Des fouilles à nu "humiliantes ou brutales"
Le tribunal administratif de Caen avait ordonné le 18 juillet au garde des Sceaux de faire cesser des "comportements contraires à la déontologie" des agents pénitentiaires "dans les meilleurs délais". Le juge mentionnait notamment des "propos insultants, racistes et suprémacistes", violences et humiliations relevés en mai lors d'une visite du QLCO par la Contrôleure générale des lieux de privation de liberté, ainsi que des fouilles à nu "humiliantes ou brutales" et des "pratiques asphyxiantes".

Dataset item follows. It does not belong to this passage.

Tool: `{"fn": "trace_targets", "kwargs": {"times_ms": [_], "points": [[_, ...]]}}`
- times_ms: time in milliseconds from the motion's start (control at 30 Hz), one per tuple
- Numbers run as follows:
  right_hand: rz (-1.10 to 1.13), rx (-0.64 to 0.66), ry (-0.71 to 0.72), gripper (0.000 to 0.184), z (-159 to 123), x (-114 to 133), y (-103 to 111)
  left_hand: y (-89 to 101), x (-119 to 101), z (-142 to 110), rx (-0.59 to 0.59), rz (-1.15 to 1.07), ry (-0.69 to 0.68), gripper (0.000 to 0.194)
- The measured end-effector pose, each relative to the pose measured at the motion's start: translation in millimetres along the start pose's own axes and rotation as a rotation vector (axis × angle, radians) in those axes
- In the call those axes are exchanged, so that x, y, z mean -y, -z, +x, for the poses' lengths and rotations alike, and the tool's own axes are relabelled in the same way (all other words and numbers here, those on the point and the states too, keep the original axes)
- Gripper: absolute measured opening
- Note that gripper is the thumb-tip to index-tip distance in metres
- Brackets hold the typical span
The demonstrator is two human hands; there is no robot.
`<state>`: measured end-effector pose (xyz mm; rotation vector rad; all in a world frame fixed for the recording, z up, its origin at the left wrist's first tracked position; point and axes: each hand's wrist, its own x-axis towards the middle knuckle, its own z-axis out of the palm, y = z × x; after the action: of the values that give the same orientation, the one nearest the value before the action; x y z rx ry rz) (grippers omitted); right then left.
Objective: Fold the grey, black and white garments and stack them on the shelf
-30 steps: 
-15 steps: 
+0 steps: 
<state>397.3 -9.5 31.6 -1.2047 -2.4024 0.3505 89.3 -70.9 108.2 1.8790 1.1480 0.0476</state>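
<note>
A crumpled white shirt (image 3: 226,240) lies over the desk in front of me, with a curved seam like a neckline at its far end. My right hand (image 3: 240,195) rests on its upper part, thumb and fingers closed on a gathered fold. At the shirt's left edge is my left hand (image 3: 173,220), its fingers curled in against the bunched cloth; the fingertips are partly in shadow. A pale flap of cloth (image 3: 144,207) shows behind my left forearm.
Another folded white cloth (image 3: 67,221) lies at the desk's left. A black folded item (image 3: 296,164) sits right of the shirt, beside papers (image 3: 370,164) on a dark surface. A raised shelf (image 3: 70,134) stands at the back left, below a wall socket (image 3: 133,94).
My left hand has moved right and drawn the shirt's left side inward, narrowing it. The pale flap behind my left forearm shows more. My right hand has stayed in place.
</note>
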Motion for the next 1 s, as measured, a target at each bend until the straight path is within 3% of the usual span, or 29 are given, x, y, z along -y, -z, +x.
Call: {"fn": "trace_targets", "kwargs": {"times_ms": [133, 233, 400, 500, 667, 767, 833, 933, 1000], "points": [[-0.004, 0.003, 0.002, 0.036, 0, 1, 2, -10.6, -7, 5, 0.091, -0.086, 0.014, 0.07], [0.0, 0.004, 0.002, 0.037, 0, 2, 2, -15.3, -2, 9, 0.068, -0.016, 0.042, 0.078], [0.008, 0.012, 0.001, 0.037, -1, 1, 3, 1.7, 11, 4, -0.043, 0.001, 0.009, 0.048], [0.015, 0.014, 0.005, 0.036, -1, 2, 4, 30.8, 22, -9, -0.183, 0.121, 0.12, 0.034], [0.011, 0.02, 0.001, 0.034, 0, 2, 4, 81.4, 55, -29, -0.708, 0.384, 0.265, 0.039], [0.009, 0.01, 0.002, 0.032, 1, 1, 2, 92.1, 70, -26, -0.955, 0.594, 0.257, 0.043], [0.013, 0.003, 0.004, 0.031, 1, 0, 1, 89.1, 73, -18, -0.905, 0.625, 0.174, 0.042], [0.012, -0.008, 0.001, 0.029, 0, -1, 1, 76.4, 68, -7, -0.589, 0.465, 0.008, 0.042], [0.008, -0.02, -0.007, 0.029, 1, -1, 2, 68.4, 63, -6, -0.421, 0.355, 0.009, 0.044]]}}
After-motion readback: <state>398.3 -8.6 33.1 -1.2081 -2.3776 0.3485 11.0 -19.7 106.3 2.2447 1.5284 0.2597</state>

Dans sa requête du 31 juillet, le garde des Sceaux avait estimé que "les allégations relatives au comportement des personnels pénitentiaires (...) ne sont pas corroborées par des éléments objectifs" et que le juge n'a pas tenu compte des mesures déjà prises. Dans sa décision, le Conseil d'État se garde de se prononcer sur la réalité des comportements litigieux allégués, se bornant à rappeler que c'est à juste titre que le juge des référés a réclamé que l'administration pénitentiaire empêche que des manquements à la déontologie soient commis. Le ministère de la Justice a indiqué "prendre acte de la décision", en considérant que "les juridictions administratives n'ont relevé aucun manquement au sein des QLCO".